__What this task involves__:
Write out exactly the lines below that run from the one containing "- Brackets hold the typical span" through the one containing "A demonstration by", both included, with no other lines.

** Data for this task follows **

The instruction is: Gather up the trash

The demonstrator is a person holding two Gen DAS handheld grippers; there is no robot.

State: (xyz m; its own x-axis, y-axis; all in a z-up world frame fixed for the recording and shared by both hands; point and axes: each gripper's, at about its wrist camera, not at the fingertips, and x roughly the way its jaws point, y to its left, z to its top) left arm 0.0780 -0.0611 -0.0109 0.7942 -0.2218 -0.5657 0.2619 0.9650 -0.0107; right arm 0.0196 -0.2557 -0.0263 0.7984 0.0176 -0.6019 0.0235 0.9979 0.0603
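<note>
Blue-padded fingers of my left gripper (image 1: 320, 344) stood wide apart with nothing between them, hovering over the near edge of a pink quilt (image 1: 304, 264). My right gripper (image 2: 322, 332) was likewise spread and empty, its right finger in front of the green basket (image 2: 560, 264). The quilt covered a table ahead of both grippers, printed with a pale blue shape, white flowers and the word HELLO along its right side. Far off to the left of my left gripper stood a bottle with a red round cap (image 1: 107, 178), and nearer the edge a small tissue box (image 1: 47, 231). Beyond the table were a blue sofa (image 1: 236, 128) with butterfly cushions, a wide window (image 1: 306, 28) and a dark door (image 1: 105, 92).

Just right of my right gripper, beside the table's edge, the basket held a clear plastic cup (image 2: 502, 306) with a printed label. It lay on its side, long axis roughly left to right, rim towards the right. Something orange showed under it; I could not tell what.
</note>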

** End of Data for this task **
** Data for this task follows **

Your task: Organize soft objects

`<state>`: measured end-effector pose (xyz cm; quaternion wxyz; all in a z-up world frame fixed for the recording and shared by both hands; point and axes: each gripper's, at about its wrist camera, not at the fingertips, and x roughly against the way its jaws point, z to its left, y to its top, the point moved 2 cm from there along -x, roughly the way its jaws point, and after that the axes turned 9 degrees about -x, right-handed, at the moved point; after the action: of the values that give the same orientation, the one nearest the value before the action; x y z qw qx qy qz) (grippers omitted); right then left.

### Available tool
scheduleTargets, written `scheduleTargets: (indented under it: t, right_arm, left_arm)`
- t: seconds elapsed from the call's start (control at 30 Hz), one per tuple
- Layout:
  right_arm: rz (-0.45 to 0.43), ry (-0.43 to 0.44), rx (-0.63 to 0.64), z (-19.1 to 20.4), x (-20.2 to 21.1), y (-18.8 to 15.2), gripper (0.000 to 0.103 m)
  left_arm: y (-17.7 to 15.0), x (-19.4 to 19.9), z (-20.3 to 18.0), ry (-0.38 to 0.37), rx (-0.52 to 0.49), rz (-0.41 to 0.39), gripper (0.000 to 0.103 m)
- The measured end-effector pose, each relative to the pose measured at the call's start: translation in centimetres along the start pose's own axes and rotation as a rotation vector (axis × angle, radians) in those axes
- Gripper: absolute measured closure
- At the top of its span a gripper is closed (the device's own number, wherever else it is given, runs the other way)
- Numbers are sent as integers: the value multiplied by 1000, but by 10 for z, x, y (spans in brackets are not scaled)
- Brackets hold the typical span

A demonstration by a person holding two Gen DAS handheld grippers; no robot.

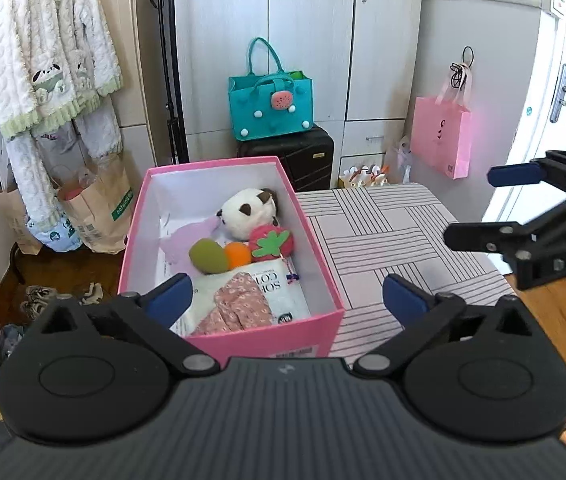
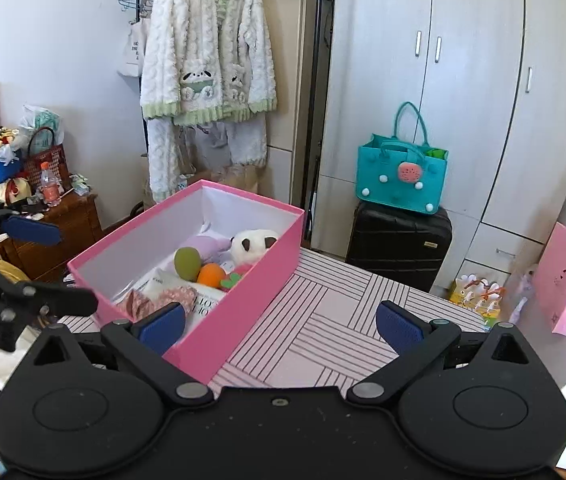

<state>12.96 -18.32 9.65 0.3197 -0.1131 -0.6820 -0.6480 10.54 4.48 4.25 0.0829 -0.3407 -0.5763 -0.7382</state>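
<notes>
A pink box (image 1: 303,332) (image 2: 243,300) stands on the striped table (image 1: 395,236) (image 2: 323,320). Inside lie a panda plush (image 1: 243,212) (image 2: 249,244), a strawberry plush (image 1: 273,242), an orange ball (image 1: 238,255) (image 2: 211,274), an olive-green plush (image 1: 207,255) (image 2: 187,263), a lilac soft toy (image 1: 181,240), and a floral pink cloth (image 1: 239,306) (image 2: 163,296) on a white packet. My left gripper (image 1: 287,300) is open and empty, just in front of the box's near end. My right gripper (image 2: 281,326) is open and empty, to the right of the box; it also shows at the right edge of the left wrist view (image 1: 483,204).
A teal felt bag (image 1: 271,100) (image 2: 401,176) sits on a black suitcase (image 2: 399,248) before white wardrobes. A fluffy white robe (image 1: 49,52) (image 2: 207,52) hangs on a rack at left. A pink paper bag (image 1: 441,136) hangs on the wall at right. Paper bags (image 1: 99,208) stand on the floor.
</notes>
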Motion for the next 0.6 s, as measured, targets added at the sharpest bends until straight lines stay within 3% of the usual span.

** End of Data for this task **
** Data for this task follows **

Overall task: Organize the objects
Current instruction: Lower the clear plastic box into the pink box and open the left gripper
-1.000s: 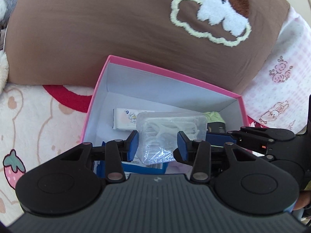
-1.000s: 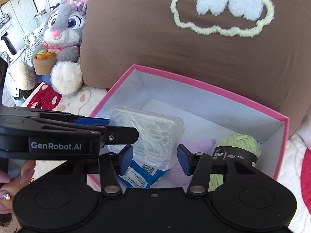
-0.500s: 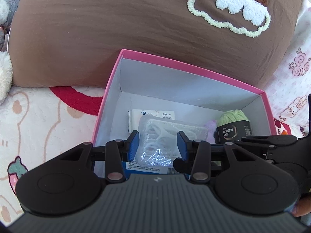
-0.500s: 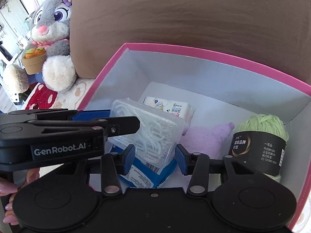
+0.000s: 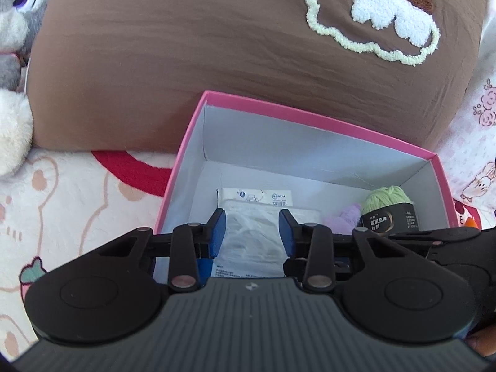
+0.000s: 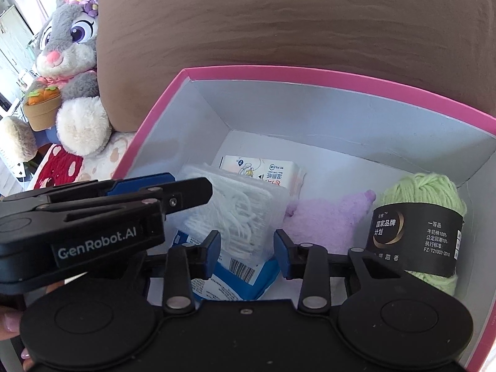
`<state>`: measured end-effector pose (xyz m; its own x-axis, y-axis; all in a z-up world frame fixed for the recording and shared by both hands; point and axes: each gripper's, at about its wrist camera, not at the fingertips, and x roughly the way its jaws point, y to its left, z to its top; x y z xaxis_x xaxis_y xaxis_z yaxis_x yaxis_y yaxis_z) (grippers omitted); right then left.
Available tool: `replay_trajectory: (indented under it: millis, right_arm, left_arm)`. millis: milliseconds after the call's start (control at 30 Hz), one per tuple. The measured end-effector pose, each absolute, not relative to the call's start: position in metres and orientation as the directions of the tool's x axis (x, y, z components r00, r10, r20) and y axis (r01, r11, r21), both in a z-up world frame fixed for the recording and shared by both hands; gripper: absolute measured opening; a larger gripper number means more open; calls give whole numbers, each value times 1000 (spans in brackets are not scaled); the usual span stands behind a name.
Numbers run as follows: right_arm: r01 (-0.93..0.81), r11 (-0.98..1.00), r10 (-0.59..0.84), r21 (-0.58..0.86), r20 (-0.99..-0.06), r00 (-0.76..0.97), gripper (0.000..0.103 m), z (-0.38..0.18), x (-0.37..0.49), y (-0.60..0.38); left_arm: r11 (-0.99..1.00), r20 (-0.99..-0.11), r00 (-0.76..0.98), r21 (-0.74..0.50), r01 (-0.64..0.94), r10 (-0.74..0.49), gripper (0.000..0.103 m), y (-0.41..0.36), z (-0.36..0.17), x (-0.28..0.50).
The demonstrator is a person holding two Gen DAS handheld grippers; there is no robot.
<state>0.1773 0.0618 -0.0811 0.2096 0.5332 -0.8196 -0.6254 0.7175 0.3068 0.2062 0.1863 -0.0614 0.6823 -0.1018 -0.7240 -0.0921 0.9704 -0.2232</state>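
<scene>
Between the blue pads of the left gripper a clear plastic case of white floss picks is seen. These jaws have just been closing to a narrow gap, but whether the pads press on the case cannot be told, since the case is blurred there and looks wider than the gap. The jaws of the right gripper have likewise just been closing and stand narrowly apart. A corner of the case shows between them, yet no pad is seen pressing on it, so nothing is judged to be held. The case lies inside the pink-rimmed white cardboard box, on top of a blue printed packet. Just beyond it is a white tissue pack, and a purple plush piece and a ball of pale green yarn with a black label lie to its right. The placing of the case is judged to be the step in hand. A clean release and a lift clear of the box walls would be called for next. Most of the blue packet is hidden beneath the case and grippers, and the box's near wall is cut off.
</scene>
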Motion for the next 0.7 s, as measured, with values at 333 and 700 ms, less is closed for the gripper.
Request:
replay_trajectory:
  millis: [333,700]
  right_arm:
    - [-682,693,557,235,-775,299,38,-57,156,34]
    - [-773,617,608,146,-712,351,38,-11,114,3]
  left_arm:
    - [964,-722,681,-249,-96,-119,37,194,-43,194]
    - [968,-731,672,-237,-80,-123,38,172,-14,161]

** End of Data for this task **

__Result for this task__:
- Brackets hold the typical span

A demonstration by a person holding two Gen DAS handheld grippers; no robot.

There is no more to the exercise.